Segment Start: DATA SHOWN

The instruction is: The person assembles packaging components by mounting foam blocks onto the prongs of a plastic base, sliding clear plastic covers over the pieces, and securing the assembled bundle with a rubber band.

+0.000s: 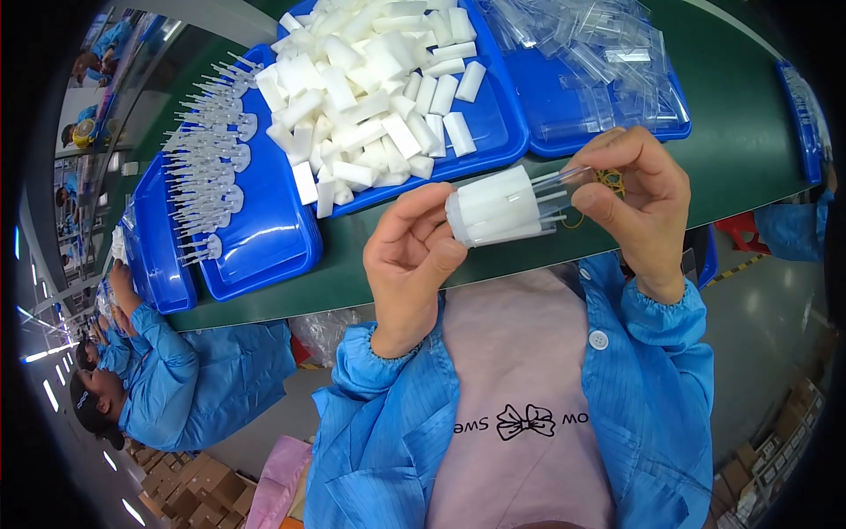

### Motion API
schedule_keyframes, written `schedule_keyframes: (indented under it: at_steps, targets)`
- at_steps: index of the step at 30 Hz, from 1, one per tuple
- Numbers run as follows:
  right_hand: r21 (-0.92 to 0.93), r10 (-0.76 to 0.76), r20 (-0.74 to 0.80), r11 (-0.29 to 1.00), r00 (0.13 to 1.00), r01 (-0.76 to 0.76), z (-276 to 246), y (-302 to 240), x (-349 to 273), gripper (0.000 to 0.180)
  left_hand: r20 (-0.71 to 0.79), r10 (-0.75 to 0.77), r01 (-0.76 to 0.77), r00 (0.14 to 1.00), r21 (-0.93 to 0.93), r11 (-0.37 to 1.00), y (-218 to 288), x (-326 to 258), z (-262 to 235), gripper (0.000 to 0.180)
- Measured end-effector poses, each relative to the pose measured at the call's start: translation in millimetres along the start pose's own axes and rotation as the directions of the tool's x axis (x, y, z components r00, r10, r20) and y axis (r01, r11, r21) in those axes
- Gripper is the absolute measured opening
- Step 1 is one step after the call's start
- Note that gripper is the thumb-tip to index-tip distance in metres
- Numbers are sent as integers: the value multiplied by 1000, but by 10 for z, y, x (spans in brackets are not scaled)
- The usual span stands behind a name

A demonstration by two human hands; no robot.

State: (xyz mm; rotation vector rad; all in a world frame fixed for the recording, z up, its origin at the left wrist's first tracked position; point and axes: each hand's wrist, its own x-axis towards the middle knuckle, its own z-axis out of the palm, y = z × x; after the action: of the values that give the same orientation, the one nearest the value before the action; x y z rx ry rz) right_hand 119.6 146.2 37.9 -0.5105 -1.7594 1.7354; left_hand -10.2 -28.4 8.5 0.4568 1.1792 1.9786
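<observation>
My left hand (412, 251) grips the translucent round base of a cylindrical assembly (498, 207), thumb and fingers closed around it. White rectangular blocks are packed round the assembly, and thin clear prongs stick out of its right end. A clear plastic strip (577, 174) is pinched between the thumb and fingers of my right hand (639, 198), partly hidden by them. It lies against the prongs at the assembly's right end. Thin yellowish rubber bands (611, 182) show at my right hand, some of them behind the fingers. The assembly is held on its side above the near table edge.
Beyond my hands, a blue tray (502, 145) holds heaped white blocks (370, 97). Another blue tray (551, 141) to its right carries clear plastic pieces (608, 66). Pronged translucent parts (207, 167) line a left blue tray (273, 251). A co-worker (176, 379) sits at left.
</observation>
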Motion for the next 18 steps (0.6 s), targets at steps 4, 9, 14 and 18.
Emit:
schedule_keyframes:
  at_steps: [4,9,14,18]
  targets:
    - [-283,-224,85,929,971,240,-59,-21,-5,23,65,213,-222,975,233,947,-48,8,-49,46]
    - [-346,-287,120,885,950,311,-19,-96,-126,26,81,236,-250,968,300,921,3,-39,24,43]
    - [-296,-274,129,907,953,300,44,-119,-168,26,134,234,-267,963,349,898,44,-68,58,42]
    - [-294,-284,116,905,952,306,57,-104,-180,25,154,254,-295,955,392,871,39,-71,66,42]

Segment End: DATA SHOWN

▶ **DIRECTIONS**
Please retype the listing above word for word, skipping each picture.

▶ **OUTPUT FOR THIS EXERCISE**
The instruction is: The person assembles packaging components by mounting foam blocks onto the prongs of a plastic base, sliding clear plastic covers over the pieces, and securing the assembled bundle with a rubber band.

+0.000s: 

### Motion API
schedule_keyframes, written `schedule_keyframes: (indented under it: at_steps, targets)`
- at_steps: index of the step at 30 Hz, from 1, one per tuple
- Numbers run as follows:
  right_hand: r21 (-0.92 to 0.93), r10 (-0.76 to 0.76), r20 (-0.74 to 0.80), r11 (-0.29 to 1.00), r00 (0.13 to 1.00), r01 (-0.76 to 0.76), z (-276 to 246), y (-302 to 240), x (-349 to 273), gripper (0.000 to 0.180)
  left_hand: r20 (-0.71 to 0.79), r10 (-0.75 to 0.77), r01 (-0.76 to 0.77), r00 (0.14 to 1.00), r21 (-0.93 to 0.93), r11 (-0.37 to 1.00), y (-218 to 288), x (-326 to 258), z (-262 to 235), gripper (0.000 to 0.180)
- Measured end-effector poses, each relative to the pose measured at the call's start: translation in millimetres along the start pose's own axes and rotation as the directions of the tool's x axis (x, y, z components r00, r10, r20) and y axis (r01, r11, r21) in those axes
- Gripper is the absolute measured opening
- Step 1 is one step after the call's start
- Note that gripper is the thumb-tip to index-tip distance in metres
- Numbers are sent as integers: the value multiplied by 1000, but by 10 for z, y, x (spans in brackets are not scaled)
- The usual span stands behind a name

A demonstration by two human hands; no robot.

State: (xyz mm; rotation vector rad; all in a world frame fixed for the recording, z up, its origin at the left wrist's first tracked position; point and axes: each hand's wrist, its own x-axis towards the middle knuckle, its own z-axis out of the palm, y = z × x; after the action: of the values that give the same orientation, the one nearest the value before the action; x y z rx ry rz) right_hand 119.6 146.2 37.9 -0.5105 -1.7594 1.7354; left_hand -10.2 -28.4 8.5 0.4568 1.1792 1.9786
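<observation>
My left hand (412, 251) grips the translucent round base of a cylindrical assembly (498, 207), thumb and fingers closed around it. White rectangular blocks are packed round the assembly, and thin clear prongs stick out of its right end. A clear plastic strip (577, 174) is pinched between the thumb and fingers of my right hand (639, 198), partly hidden by them. It lies against the prongs at the assembly's right end. Thin yellowish rubber bands (611, 182) show at my right hand, some of them behind the fingers. The assembly is held on its side above the near table edge.
Beyond my hands, a blue tray (502, 145) holds heaped white blocks (370, 97). Another blue tray (551, 141) to its right carries clear plastic pieces (608, 66). Pronged translucent parts (207, 167) line a left blue tray (273, 251). A co-worker (176, 379) sits at left.
</observation>
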Motion for the next 18 steps (0.6 s), targets at steps 4, 9, 14 and 18.
Emit:
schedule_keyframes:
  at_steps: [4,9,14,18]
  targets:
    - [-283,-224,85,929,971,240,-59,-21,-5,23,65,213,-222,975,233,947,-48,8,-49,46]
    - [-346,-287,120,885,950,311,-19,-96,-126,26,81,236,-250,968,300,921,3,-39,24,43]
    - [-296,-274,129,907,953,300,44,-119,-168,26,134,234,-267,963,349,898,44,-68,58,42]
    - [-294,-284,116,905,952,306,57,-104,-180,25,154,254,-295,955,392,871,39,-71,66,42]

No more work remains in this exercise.